Поравнялась с нами и тачка старика. Девочка по-прежнему сидит неподвижно, безучастная ко всему. Старик приветливо улыбается Блинову, как старому знакомому, кивает головой.
Снова воздушный налет. Враг все более наглеет.
Немецкие истребители с тонким металлическим свистом проносятся над шоссе. На этот раз вражеские самолеты штурмуют колонну особенно ожесточенно и долго. Опять лежим в кювете. Рядом со мной и Царин. Он что-то кричит, куда-то указывает рукой. Вижу, как Царин опрометью бросается прочь от дороги, в поле, в сторону березовой рощицы.

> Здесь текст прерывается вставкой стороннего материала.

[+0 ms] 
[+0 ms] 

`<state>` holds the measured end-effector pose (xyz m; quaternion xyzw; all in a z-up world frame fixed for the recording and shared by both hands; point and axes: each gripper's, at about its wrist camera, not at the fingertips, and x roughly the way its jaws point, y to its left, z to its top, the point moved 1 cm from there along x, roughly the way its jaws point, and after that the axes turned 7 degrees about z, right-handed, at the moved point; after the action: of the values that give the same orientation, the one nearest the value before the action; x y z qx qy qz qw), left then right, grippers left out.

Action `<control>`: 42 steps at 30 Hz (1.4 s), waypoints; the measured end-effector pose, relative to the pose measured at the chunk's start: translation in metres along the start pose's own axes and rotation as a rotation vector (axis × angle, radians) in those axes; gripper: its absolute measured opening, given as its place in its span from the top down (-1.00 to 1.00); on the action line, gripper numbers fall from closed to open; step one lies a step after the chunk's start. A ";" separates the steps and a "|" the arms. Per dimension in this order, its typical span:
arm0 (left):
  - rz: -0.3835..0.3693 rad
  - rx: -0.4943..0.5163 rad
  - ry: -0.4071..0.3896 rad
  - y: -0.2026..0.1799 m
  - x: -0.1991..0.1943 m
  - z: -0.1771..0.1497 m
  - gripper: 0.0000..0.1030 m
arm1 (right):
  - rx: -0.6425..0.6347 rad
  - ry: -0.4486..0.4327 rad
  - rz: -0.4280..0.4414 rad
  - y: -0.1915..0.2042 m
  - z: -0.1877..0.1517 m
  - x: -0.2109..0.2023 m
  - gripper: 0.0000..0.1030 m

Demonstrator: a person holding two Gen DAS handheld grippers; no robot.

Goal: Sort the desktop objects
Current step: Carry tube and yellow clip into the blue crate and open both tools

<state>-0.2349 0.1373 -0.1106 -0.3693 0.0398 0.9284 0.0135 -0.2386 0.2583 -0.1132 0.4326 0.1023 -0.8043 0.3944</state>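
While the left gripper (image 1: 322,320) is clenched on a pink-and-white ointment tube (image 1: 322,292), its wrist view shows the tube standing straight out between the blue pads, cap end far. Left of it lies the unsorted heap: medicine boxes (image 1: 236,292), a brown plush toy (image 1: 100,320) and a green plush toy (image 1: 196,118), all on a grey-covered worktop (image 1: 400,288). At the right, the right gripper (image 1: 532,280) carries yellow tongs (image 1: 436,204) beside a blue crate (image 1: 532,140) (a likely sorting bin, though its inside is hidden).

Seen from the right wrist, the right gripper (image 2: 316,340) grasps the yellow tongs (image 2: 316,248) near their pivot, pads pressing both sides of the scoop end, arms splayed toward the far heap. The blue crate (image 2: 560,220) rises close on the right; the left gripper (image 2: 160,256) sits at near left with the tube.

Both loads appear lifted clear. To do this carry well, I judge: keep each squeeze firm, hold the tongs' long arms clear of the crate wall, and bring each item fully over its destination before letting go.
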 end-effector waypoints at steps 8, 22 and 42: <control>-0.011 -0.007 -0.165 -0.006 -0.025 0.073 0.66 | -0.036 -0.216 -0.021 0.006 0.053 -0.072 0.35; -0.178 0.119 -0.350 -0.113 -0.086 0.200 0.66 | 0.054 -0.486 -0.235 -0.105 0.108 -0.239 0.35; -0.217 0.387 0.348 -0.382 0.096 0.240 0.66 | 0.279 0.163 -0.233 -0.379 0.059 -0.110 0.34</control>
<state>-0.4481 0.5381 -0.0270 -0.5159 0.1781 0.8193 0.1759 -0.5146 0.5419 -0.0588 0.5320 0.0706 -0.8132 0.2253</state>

Противно и стыдно лежать в придорожной пыли, лицом к земле. Представляю, как жалко выглядим мы, если посмотреть на нас с высоты. Пожалуй, враг смеется сейчас над нами, над нашим страхом. Эта мысль нестерпима.
Черт возьми, мы же солдаты! Нам положено стрелять, драться!
Вскакиваю, ищу глазами Блинова. Он тоже на ногах. Оба тупо смотрим на дорогу. Рядом с разбитой тачкой лежит знакомый старик. Голова его запрокинута, глаза открыты и неестественно расширены. Изо рта тонкой струйкой стекает на асфальт кровь. Девочка прижалась к груди деда и плачет. Тут же, на шоссе, валяется расколотый пополам термос. Молоко смешалось с человеческой кровью.
Подбегаем к девочке. Василий подхватывает ее на руки. Блинов оборачивается ко мне.
— Айда в машину! Там ручной пулемет!..
Мы в кузове полуторки — Василий, девочка, я. Девочка забилась в угол возле кабины, как затравленный зверек. Мой друг хлопочет возле пулемета. Прилаживает диск, устанавливает прицел.
Самолеты делают новый заход. Подожжено уже несколько машин. Черный дым почему-то стелется по земле, как в дождливую погоду. Василий, приложив упор пулемета к плечу, следит за самолетами. Вот один из них пикирует прямо на нас. От его плоскостей отделяются языки пламени — немецкий летчик бьет из пулеметов.
Блинов нажимает на спусковой крючок. Пулемет вибрирует, сильно отдает в плечо. Василий расставляет ноги пошире, чтобы найти устойчивое положение, и продолжает стрелять почти одной оплошной очередью. Диск делает быстрые обороты, на дно кузова летят горячие, дымящиеся гильзы.